What lines in the listing include "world"? Return a copy of each.

# [Information provided]
# # # # #

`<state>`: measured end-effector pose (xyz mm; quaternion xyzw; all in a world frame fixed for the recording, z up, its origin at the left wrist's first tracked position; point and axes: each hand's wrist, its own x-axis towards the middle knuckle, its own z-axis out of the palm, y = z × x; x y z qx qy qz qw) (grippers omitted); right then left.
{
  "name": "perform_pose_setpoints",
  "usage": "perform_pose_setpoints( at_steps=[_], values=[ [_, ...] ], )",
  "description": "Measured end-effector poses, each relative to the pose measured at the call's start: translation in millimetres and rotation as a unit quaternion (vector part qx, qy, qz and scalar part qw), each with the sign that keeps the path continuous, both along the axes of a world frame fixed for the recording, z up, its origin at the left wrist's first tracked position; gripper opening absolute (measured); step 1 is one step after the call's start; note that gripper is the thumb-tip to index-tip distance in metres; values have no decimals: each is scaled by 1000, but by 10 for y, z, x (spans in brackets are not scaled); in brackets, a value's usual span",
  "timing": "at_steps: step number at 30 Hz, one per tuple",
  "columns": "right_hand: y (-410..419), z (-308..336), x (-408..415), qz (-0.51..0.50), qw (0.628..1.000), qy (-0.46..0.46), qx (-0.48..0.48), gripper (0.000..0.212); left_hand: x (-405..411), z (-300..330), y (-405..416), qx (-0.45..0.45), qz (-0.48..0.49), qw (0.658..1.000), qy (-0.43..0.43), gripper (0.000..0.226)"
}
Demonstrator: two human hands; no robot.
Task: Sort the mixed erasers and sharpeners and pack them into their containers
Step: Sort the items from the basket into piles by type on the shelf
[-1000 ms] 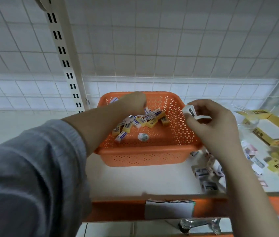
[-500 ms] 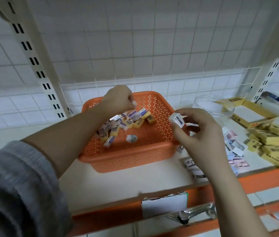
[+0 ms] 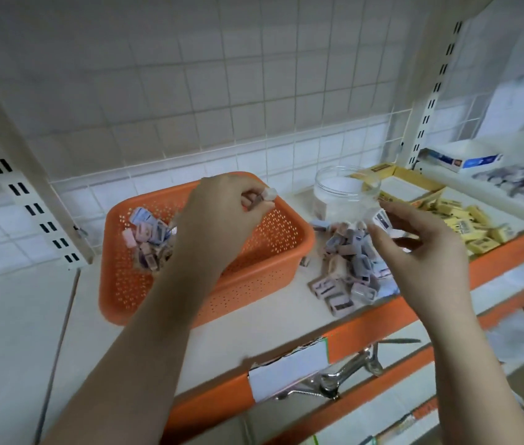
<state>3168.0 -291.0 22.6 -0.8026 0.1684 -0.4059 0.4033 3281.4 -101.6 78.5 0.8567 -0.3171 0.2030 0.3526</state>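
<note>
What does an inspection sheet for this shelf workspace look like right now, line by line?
Surface: white shelf with orange front edge.
Job's things: orange basket holding mixed pieces; sharpener pile beside it; clear jar; yellow erasers.
Clutter: metal clip under a white label.
Grippers: left hand pinches a small piece over the basket; right hand pinches a white piece.
Cables: nothing seen.
Surroundings: tiled wall, slotted uprights.

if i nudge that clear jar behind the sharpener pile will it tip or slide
The clear jar looks wide and squat, so it should slide rather than tip. It seems nearly empty and thin-walled, probably light plastic, so a small nudge may send it skating on the smooth shelf. The sharpener pile in front would likely stop it.
</note>
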Motion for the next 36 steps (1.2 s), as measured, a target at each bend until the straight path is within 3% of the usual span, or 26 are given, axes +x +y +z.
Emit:
perform_pose_setpoints(
  at_steps=[7, 16, 25, 36],
  values=[
    [-750, -140, -35, -25, 994, 100, -33, 31, -353, -205, -351, -11, 8, 998, -54, 12],
    [-1104, -156, 184, 188, 945, 237, -123, 31, -888, -337, -832, -57, 148, 987, -8, 16],
    [-1015, -173, 431, 207, 947, 205, -136, 33, -867, -321, -964, -66, 164, 984, 17, 19],
    [-1449, -209, 142, 115, 979, 156, -64, 28, -441, -285, -1430, -42, 45, 998, 19, 17]
  ],
)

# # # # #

# [Answer to the exercise]
`<state>`: measured end-effector pose (xyz mm; quaternion xyzw; all in a world frame fixed for the recording, z up, its origin at the left wrist's first tracked position; point and axes: each hand's wrist, its own x-axis towards the middle knuckle, its own z-axis out of the palm, y = z × x; x y z qx qy qz qw) (grippers omitted); right then left.
  "description": "Measured end-effector poses, each relative to the pose measured at the call's start: translation in millimetres and rotation as a unit quaternion (vector part qx, qy, qz and scalar part qw), each with the sign that keeps the path continuous, both along the axes of a world frame fixed for the recording, z up, its origin at the left wrist's first tracked position; gripper opening absolute (measured); step 1 is one step after the call's start; note that gripper is the thumb-tip to index-tip distance in metres; values have no decimals: each is scaled by 1000, but by 10 for y, z, x (spans in brackets are not scaled); in brackets, a value's usual span",

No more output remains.